Builders facing a 7.5pc pay cut before Christmas
Published 02/12/2010 | 05:00
STRUGGLING construction workers face the threat of a 7.5pc pay cut before Christmas.
Employers have written to the Labour Court asking it to rubberstamp the wage reduction, which the court recommended last July.
The Construction Industry Federation (CIF) asked the court to give its members the go-ahead to start slashing wages after failing to secure union agreement yesterday.
But the court may wait for unions to give their verdict next Wednesday before it makes a decision.
Sources last night revealed that the pay cut is likely to become a new norm as many unions are recommending it to members due to the collapse of the sector.
It has been rejected by the Technical, Engineering and Electrical Union but the largest construction union -- SIPTU -- is recommending it.
The CIF had given the Irish Congress of Trade Unions' Construction Industry Committee, made up of seven unions, a deadline yesterday to accept the cut. Otherwise, it warned it would ask the court to register the pay cut.
If the court refuses to do this, it has threatened to walk away from the existing agreement that sets pay rates and employment conditions for the sector, known as a Registered Employment Agreement.

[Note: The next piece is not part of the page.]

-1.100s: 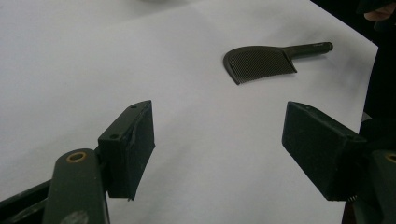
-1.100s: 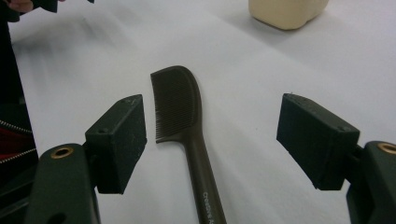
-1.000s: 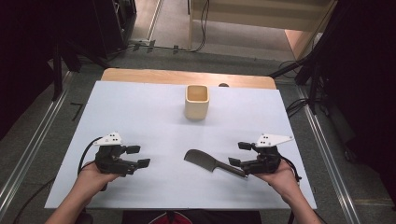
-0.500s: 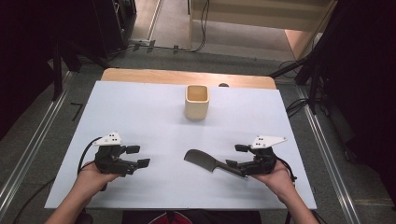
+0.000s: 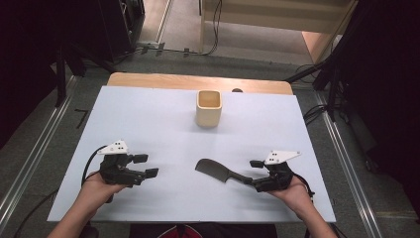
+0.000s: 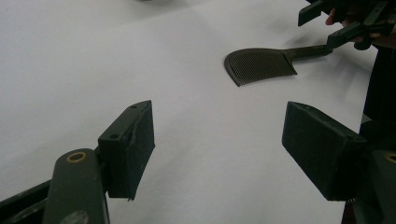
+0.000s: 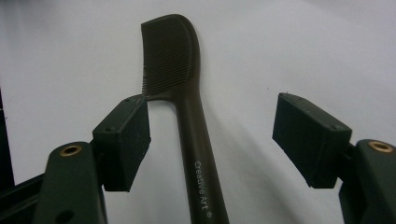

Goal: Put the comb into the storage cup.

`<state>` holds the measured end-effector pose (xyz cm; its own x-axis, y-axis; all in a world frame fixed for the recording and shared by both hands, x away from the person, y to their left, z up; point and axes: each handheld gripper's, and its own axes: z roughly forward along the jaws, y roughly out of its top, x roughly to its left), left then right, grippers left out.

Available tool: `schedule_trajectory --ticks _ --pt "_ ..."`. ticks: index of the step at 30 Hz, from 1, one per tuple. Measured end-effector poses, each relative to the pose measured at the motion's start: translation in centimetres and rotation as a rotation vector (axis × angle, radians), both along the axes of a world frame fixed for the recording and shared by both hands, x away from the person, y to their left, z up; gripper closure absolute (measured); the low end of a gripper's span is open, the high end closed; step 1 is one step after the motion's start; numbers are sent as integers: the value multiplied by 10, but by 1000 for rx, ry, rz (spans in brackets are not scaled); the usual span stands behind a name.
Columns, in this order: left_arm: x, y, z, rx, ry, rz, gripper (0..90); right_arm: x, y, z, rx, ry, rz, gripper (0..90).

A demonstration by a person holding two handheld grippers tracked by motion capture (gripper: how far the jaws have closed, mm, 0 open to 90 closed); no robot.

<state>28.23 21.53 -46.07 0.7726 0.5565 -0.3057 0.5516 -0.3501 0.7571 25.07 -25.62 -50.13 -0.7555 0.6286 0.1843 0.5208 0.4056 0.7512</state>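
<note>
**Between the right jaws: a comb handle, not yet gripped**

Between the spread jaws of the right claw (image 7: pixel 212 140) lies the handle of a dark comb (image 7: pixel 173 70), flat on the white table (image 7: pixel 303 46). In the right gripper view the handle runs up the gap from the bottom edge, nearer the claw's left pad (image 7: pixel 126 142) than its right one, and the words "Creative Art" read along it. The toothed head lies just past the pad tips, ahead of the claw, its teeth turned to the claw's left. Both pads stand clear of the handle; white table shows between the handle and each pad, though the left pad's tip comes close to the corner where teeth meet handle. The jaws gape wide and clamp nothing.

In the high view the right claw (image 5: pixel 252 171) sits low over the table in the person's right hand (image 5: pixel 292 191), with the comb (image 5: pixel 218 171) stretching away from it toward the left claw.

The left claw (image 5: pixel 146 166), in the left hand (image 5: pixel 101 188), is likewise wide open and empty. Its own view shows bare white table between its two pads, with the comb (image 6: pixel 261 65) well ahead and off to its right, the right claw (image 6: pixel 327 25) at the comb's far end.

Beyond both claws, well apart from them, a pale square cup (image 5: pixel 209 108) stands upright near the table's far edge.
</note>
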Motion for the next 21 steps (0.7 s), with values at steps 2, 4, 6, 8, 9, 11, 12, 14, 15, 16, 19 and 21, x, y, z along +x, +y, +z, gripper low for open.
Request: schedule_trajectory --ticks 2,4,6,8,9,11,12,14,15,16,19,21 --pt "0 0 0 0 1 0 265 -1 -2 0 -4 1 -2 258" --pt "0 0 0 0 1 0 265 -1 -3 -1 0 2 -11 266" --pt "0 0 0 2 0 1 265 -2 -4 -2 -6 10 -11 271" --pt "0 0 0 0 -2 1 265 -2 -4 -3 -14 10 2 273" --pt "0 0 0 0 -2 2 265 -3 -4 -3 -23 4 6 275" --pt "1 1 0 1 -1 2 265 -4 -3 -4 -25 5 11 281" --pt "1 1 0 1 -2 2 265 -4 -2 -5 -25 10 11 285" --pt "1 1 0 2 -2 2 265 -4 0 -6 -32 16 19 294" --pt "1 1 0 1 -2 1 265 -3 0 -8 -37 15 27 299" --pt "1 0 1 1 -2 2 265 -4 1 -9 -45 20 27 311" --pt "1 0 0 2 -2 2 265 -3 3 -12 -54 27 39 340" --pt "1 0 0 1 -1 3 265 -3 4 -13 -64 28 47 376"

But the ICTU's Construction Industry Committee said the federation's deadline meant nothing to it.
"We've made it clear to the CIF that it'll have a result from us on December 8," said Fergus Whelan of ICTU.
SIPTU's Christy McQuillan also said it was ignoring the employers' move.

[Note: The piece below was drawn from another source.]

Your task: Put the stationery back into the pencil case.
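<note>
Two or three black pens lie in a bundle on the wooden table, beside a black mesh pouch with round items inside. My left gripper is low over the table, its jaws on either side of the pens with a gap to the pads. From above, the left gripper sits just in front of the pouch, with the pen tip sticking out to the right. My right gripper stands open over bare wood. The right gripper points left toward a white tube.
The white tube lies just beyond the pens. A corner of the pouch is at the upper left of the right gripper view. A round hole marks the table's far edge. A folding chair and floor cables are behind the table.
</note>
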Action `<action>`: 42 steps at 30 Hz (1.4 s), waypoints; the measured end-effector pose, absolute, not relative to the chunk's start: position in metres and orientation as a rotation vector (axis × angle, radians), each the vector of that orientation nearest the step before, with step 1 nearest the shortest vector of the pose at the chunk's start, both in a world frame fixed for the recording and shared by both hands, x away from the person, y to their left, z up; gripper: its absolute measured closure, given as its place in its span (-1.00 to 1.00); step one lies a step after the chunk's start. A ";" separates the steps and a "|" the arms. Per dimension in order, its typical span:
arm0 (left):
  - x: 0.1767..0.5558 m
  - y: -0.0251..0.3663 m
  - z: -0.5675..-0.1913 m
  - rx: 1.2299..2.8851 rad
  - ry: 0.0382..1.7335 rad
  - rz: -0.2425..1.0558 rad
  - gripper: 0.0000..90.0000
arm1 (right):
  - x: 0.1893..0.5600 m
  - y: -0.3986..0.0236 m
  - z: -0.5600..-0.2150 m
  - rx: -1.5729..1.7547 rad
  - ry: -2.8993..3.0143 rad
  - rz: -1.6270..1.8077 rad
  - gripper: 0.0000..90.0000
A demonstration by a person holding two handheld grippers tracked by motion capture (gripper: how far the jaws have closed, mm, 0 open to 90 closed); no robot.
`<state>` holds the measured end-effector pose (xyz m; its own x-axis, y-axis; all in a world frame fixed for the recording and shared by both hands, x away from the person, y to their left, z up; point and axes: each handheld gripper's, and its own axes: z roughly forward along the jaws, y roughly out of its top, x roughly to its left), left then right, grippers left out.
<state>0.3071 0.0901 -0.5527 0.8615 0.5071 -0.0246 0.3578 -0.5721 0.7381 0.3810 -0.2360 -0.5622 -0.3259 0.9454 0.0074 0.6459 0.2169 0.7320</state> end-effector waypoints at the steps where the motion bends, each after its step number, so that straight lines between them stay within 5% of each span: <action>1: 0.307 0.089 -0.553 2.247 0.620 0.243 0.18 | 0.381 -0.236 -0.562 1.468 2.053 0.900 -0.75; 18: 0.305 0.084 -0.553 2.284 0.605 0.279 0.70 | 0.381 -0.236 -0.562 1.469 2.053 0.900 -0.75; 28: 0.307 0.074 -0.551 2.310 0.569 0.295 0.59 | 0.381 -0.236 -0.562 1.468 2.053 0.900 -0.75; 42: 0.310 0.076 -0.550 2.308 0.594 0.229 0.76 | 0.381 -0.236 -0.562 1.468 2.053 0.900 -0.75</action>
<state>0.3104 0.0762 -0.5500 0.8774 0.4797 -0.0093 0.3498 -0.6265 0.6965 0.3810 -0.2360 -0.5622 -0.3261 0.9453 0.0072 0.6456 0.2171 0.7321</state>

The union is recommending the pay cut to members who are currently balloting.
"The CIF arbitrarily set a date for a decision," he said. "I think the court will respect the timeframe we needed to consult members."

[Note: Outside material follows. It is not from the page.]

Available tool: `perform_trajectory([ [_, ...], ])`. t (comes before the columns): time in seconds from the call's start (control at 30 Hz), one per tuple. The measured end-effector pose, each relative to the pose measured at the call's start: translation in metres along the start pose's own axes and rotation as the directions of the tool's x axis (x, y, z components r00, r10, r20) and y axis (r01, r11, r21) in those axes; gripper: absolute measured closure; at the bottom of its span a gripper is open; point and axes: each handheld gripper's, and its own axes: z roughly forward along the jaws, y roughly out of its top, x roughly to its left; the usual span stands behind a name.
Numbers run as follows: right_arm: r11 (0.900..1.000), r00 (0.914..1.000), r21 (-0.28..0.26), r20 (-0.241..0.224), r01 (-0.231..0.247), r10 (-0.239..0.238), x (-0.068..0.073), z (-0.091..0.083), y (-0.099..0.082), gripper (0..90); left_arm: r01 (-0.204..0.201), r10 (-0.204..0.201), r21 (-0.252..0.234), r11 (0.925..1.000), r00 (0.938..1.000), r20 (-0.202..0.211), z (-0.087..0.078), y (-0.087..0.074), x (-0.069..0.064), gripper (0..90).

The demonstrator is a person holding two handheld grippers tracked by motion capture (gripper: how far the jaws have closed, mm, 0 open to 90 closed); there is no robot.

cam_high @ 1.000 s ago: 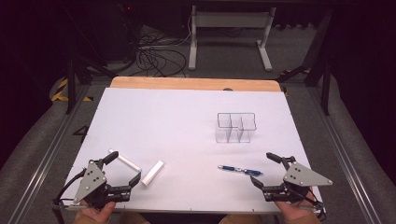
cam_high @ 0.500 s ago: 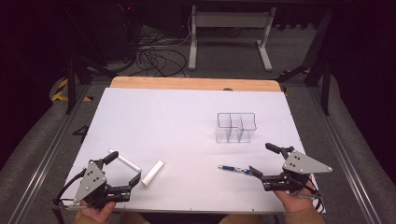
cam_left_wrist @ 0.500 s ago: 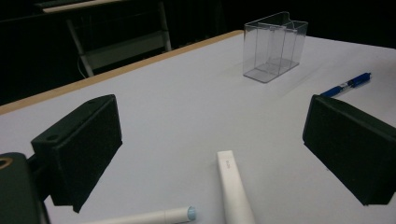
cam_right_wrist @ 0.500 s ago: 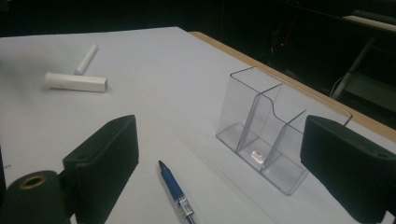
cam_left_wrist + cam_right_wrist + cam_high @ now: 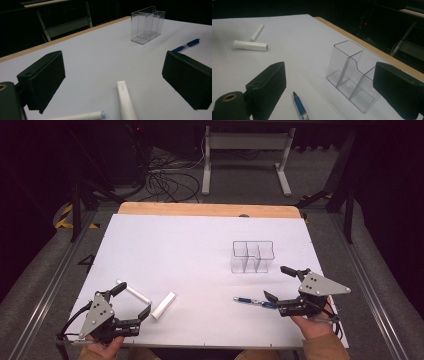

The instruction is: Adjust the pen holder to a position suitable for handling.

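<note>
A blue pen (image 5: 252, 301) lies on the white table sheet (image 5: 190, 250) at the front right. My right gripper (image 5: 277, 282) hovers open just right of it, the pen's near end below its lower jaw. Its own view looks over the pen (image 5: 299, 107) and a clear three-compartment organizer (image 5: 352, 77) between the open jaws. The organizer (image 5: 253, 256) stands empty behind the pen. At the front left my left gripper (image 5: 132, 300) rests open, with a thin white stick (image 5: 133, 291) between its jaws and a thicker white marker (image 5: 163, 305) just to its right. Both markers (image 5: 126, 102) lie apart from the pads.
The wooden table edge (image 5: 207, 210) runs along the far side. Beyond it are a dark floor, cables (image 5: 165, 180) and a metal stand (image 5: 245, 150). Metal rails (image 5: 55, 280) flank the table on both sides.
My right gripper has risen and moved away from the front edge, closer to the pen's end. The left gripper and all objects have stayed put.
</note>
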Motion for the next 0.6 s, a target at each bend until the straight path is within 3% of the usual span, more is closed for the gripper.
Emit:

If unions accept the pay cut, it will be registered by the court and the existing legally binding Registered Employment Agreement will be amended.
The CIF sought the cuts in light of the collapse of the construction and property sector, arguing that employers could not afford existing rates.
It accepted the court's recommendation, although it originally sought a 20pc pay cut.
A pay cut would be another blow to construction workers, following a haemorrhage of jobs in the sector.